#### About this task
Please repeat word for word the line containing "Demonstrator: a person" and every following line up to and including the last one below, pictures excluded.

(Dataset excerpt Opens)

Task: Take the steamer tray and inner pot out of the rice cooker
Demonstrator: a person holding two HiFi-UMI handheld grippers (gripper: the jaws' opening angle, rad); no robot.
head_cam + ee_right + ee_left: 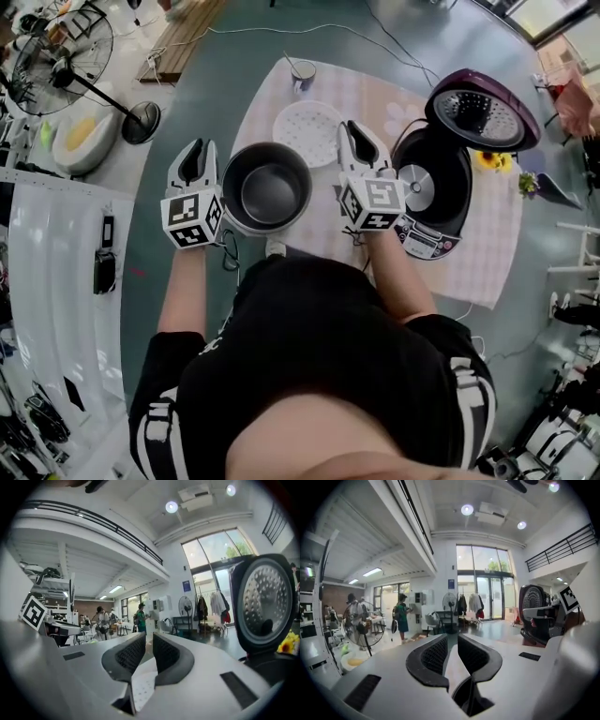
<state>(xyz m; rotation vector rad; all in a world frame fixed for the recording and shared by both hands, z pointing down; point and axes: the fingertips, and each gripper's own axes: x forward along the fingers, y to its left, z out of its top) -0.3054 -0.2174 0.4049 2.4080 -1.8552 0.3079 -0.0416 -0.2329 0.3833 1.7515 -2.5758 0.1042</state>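
Tablecloth (473, 251) bears inner pot (267, 190) mouth-up (left gripper (196, 151), right gripper (355, 132): jaws barely apart, empty).

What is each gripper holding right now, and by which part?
Nothing. The left gripper and right gripper each have their jaws slightly apart with nothing between them; the inner pot sits free between the two.

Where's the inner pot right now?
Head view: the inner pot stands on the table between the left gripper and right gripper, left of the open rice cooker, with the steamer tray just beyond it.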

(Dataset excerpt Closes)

#### Solution for this task
Demonstrator: a person holding two HiFi-UMI handheld grippers (gripper: the jaws' opening angle, rad); no robot.
head_cam + ee_right + ee_left: 
<state>(xyz m; rotation vector rad; all in a world frame fixed for the recording and shared by both hands, z pointing down; point and axes: the fingertips, and each gripper's own axes: x forward along the fingers, y to its left, z out of its top) -0.3054 -0.2174 0.4049 2.4080 -1.8552 0.3079 -0.0416 -0.2329 0.3833 1.7515 -2.5758 0.1042</state>
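Tablecloth (473, 251) bears inner pot (267, 190) mouth-up (left gripper (196, 151), right gripper (355, 132): jaws barely apart, empty).

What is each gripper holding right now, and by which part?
Nothing. The left gripper and right gripper each have their jaws slightly apart with nothing between them; the inner pot sits free between the two.

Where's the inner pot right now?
Head view: the inner pot stands on the table between the left gripper and right gripper, left of the open rice cooker, with the steamer tray just beyond it.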

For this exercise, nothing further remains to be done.